• PROBLEM STATEMENT:
How many lines of the material below contain the string "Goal"? Answer with the number and nothing else.

• EXTRACTED MATERIAL:
========

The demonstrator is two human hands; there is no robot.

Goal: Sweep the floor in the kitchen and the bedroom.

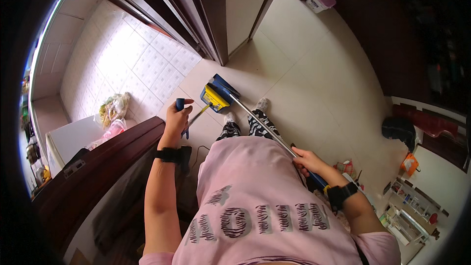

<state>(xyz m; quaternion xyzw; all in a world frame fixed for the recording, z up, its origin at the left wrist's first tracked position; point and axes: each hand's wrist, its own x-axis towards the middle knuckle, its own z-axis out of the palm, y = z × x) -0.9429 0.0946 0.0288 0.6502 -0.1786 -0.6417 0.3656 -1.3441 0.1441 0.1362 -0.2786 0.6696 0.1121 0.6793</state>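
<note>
My left hand (177,117) grips the blue end of a handle at the left, beside the door frame. That handle's thin shaft runs to a yellow-bristled head (216,96), apparently a broom's or a brush's. The yellow head rests in or against a blue dustpan (225,84) on the floor tiles just ahead of my feet. My right hand (307,161) is closed around a long metal pole (259,122) at the right of my body. The pole slants down to the dustpan area; its blue grip lies along my right forearm. Each wrist wears a black strap.
Dark door frames (211,25) rise ahead. Plastic bags (114,110) sit by a white appliance (73,138) at the left, near a patterned tile floor (147,62). A tub with a purple lid (321,0) stands far right. A dark cap-like thing (398,131) and shelves (415,202) are at right.
</note>
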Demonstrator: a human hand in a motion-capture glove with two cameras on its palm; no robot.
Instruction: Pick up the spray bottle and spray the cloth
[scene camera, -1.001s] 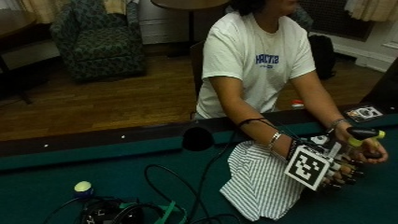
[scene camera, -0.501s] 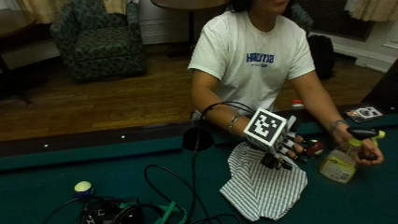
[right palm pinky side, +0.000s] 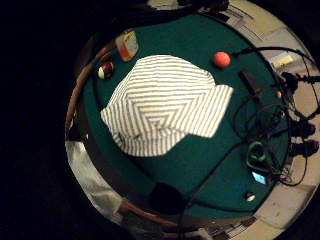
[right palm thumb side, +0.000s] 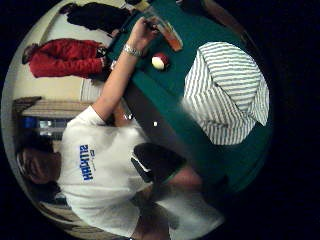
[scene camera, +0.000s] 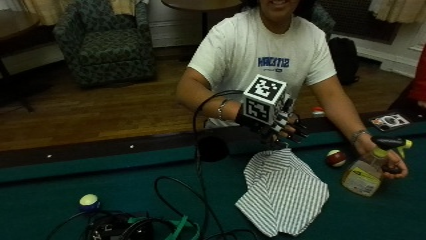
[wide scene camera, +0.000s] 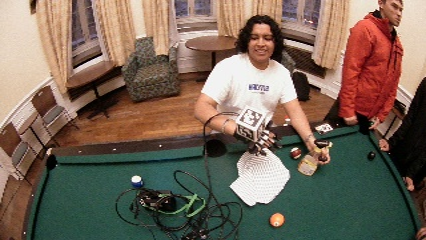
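Striped cloth (scene camera: 283, 192): grey-and-white, lying crumpled on the green felt tabletop (scene camera: 100, 180) near the rail. Gloved right hand (scene camera: 276, 125): raised above the cloth's near edge, fingers (scene camera: 293, 132) loosely curled downward, holding nothing. Spray bottle (scene camera: 365, 172): yellowish body, yellow-and-black trigger head, standing on the felt beside the cloth, gripped by the bare left hand (scene camera: 386, 160). Red-and-white billiard ball (scene camera: 335, 158): between cloth and bottle. Orange ball (wide scene camera: 277, 219): well apart. Cable tangle (wide scene camera: 166, 202): on the felt.
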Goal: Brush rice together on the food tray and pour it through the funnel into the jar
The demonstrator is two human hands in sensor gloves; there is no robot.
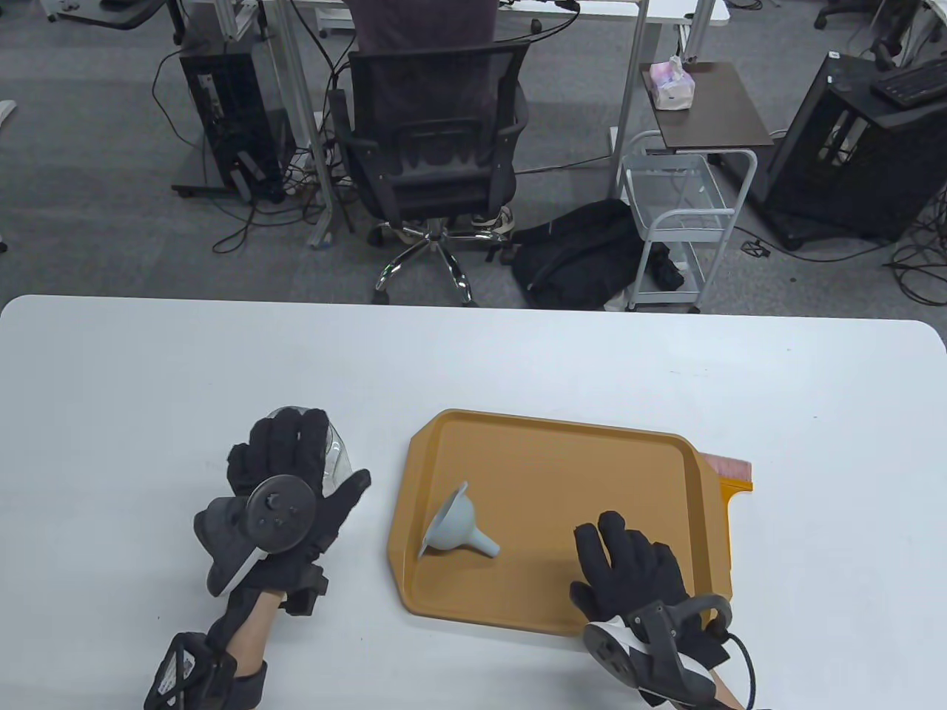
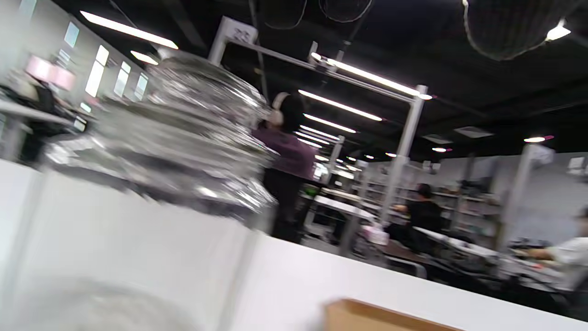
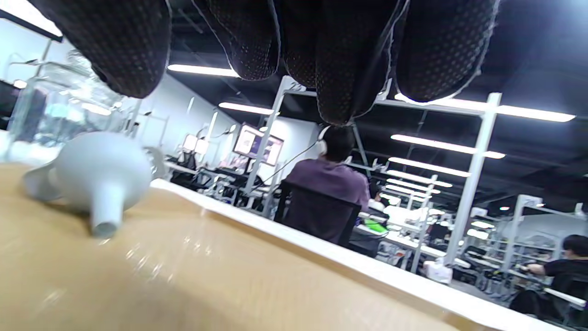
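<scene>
Left hand point(image 1: 285, 481) is wrapped over a clear glass jar point(image 1: 336, 451), fingers curled round its top; the jar stands on the white table point(image 1: 148, 355) just left of the food tray point(image 1: 562, 436). Right hand point(image 1: 629, 569) lies released, fingers spread flat on the tray floor near its front right corner, grasping nothing.

The grey funnel point(image 1: 455, 521) lies on its side on the tray, spout toward the right hand, not yet seated in the jar. No rice can be made out on the tray in any view; the surface shows only glints in the right wrist view.

Risks, as judged:
- Jar tipping or sliding if the left hand lifts it by the top alone; the glass looks smooth.
- Funnel rolling across the tray if the tray is tilted with it loose there.
- Grain spilling past the jar mouth should pouring start before the funnel is seated.

The brush point(image 1: 732, 473) lies against the tray's far right edge, partly hidden behind the rim; the right hand must reach over that rim for it.

Beyond the table: an office chair point(image 1: 436, 155), a wire trolley point(image 1: 677, 214), a black bag point(image 1: 584, 251) on the floor
</scene>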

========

• WRITTEN SOLUTION:
2